- _What is expected_: The answer must consist of every line from the data that holds the string "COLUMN".
====================
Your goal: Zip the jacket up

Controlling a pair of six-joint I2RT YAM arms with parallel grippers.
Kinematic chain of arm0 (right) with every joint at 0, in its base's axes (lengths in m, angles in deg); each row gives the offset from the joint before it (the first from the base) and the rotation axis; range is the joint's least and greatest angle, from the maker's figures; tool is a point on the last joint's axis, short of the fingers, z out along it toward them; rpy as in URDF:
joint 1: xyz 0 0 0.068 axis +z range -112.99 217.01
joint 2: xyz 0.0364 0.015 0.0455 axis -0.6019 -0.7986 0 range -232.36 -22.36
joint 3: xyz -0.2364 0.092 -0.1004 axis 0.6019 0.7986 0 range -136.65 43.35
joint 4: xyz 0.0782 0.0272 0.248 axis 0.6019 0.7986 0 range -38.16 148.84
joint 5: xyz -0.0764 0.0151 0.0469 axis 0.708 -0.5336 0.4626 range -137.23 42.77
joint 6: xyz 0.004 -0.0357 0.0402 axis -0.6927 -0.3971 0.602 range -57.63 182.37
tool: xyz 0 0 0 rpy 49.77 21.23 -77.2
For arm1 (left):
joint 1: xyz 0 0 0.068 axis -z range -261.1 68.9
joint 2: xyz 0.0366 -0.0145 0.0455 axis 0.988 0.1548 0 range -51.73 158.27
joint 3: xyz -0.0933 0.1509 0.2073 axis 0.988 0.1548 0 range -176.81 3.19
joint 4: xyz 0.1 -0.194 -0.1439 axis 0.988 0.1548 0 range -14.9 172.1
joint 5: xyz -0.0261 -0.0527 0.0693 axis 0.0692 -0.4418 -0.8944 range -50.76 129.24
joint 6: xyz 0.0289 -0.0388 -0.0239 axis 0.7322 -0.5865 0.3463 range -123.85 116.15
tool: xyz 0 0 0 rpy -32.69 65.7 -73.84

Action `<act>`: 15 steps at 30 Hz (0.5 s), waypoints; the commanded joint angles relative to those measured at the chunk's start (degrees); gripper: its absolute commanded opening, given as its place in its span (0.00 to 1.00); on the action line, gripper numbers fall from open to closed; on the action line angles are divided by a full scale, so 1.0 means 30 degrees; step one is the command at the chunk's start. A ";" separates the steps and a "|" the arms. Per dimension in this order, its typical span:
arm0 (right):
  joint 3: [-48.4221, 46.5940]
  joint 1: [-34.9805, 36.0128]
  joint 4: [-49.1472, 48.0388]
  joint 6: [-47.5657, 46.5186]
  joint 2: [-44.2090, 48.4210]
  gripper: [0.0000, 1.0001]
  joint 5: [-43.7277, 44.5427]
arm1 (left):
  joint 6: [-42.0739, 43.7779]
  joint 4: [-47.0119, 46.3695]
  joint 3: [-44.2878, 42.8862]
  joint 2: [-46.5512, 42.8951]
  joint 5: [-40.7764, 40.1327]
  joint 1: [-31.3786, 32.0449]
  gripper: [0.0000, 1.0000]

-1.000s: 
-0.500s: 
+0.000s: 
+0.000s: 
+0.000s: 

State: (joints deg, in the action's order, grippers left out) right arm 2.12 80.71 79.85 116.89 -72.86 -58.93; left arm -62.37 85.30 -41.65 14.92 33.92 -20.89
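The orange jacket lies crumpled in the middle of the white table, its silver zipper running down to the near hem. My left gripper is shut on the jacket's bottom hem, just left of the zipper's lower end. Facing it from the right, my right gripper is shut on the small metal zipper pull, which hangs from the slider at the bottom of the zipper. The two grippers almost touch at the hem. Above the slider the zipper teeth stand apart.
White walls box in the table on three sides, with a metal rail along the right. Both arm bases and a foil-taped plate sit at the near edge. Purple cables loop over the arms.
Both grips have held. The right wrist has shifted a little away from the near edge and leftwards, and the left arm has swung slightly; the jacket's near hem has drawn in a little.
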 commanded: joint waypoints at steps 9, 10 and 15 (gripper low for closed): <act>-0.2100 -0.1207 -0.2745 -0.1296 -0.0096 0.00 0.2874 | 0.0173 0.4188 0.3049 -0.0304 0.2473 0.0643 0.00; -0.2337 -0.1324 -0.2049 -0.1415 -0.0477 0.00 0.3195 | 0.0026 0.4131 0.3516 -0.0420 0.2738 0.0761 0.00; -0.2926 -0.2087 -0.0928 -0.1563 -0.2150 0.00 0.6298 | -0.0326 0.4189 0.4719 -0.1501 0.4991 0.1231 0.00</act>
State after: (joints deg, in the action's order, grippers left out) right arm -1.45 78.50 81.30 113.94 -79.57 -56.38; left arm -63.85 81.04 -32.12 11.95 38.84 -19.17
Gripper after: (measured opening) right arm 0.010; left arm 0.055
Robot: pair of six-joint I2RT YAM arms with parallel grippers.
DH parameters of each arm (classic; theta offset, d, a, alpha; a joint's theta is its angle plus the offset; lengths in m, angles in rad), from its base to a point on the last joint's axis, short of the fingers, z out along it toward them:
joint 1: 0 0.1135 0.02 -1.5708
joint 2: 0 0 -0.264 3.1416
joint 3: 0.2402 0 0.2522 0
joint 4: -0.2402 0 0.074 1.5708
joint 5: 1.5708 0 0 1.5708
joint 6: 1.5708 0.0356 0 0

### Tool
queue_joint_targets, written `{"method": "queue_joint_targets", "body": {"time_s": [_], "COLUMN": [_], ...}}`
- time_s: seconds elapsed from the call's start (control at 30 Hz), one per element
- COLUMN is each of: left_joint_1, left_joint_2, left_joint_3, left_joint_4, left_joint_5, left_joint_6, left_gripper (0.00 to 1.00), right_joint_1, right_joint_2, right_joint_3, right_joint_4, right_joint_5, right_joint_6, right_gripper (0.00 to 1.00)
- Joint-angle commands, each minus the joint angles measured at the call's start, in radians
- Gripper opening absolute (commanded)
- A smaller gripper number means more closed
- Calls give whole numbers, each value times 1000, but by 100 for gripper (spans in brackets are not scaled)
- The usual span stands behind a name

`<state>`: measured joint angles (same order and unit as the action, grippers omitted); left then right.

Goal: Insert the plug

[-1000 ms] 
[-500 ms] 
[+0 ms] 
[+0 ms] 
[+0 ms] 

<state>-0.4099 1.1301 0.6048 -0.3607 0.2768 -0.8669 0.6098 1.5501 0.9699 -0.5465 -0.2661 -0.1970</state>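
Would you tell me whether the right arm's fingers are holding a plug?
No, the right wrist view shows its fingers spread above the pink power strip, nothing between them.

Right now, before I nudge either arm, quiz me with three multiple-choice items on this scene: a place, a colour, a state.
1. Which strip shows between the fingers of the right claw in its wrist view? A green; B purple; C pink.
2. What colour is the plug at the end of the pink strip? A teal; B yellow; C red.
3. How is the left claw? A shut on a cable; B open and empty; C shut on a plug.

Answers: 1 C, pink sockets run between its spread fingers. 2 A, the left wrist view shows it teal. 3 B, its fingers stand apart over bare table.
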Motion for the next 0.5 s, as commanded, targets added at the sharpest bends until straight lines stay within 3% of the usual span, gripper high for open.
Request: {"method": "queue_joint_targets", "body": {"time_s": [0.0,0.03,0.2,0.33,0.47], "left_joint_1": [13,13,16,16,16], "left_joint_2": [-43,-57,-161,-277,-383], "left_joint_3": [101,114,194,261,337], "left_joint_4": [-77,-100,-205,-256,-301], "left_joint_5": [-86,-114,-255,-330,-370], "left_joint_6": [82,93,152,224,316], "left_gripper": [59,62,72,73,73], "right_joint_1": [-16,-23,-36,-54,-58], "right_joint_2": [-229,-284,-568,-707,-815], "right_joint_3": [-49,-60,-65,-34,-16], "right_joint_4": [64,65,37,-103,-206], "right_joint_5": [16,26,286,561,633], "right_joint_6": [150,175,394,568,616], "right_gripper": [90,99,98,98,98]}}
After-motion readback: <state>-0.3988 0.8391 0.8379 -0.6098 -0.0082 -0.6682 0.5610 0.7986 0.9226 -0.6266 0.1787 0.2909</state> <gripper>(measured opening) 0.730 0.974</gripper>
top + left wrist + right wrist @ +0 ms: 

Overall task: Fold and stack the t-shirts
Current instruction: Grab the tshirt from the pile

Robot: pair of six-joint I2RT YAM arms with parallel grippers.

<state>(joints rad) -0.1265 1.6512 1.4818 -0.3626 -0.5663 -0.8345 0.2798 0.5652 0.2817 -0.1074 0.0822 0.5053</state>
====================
- _Exercise solution_:
queue_joint_targets, written `{"method": "queue_joint_targets", "body": {"time_s": [_], "COLUMN": [_], ...}}`
- COLUMN is each of: left_joint_1, left_joint_2, left_joint_3, left_joint_4, left_joint_5, left_joint_6, left_gripper (0.00 to 1.00), right_joint_1, right_joint_2, right_joint_3, right_joint_4, right_joint_5, right_joint_6, right_gripper (0.00 to 1.00)

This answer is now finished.